● **PROVIDED DATA**
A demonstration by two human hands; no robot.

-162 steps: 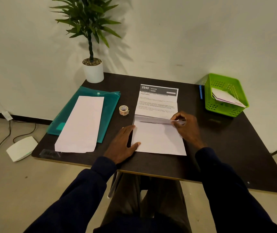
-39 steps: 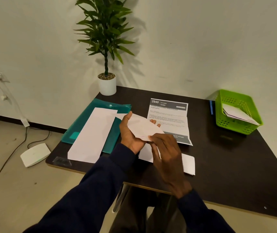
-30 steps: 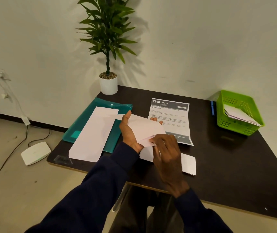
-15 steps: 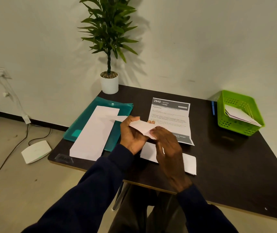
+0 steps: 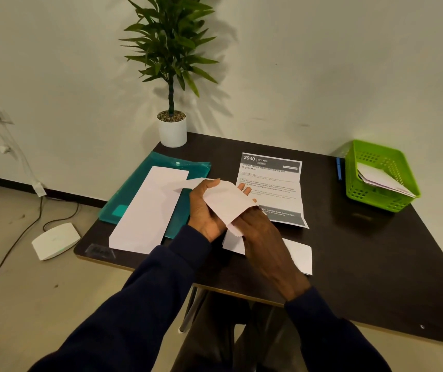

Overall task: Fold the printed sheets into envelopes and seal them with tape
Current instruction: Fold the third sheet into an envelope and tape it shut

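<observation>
Both hands are up over the table, close together. My guess is the left hand [image 5: 205,210] does most of the holding. It grips the small white paper [image 5: 225,201] with its thumb on top and its fingers behind. The right hand [image 5: 264,237] pinches the low edge of the same paper. It may be an envelope, but I cannot tell for sure.

The small white paper is in the air, just above the near part of the dark table [image 5: 362,251]. The printed sheet [image 5: 274,181] lies flat on the table just behind the hands. A folded white paper [image 5: 299,255] lies under the right wrist.

I think the small white paper is very light and thin. It bends easily. It could crease or tear if it is squeezed hard. It is smooth, so it may slip. A soft pinch at the edges, one hand on each side, looks best.

The green basket [image 5: 376,201] sits at the far right of the table. White folded papers [image 5: 381,181] lean inside it. The teal folder [image 5: 198,167] lies on the left with a long white sheet [image 5: 147,208] on top. I cannot see what is inside the folder. I cannot see any tape.
</observation>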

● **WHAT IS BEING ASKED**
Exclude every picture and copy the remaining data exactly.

● **ANSWER BELOW**
A demonstration by two human hands; no robot.

-162 steps: 
-39 steps: 
-30 steps: 
-15 steps: 
+0 steps: 

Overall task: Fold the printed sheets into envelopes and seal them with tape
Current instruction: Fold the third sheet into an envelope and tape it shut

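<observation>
Both hands are up over the table, close together. My guess is the left hand [image 5: 205,210] does most of the holding. It grips the small white paper [image 5: 225,201] with its thumb on top and its fingers behind. The right hand [image 5: 264,237] pinches the low edge of the same paper. It may be an envelope, but I cannot tell for sure.

The small white paper is in the air, just above the near part of the dark table [image 5: 362,251]. The printed sheet [image 5: 274,181] lies flat on the table just behind the hands. A folded white paper [image 5: 299,255] lies under the right wrist.

I think the small white paper is very light and thin. It bends easily. It could crease or tear if it is squeezed hard. It is smooth, so it may slip. A soft pinch at the edges, one hand on each side, looks best.

The green basket [image 5: 376,201] sits at the far right of the table. White folded papers [image 5: 381,181] lean inside it. The teal folder [image 5: 198,167] lies on the left with a long white sheet [image 5: 147,208] on top. I cannot see what is inside the folder. I cannot see any tape.
</observation>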

The required answer is now complete.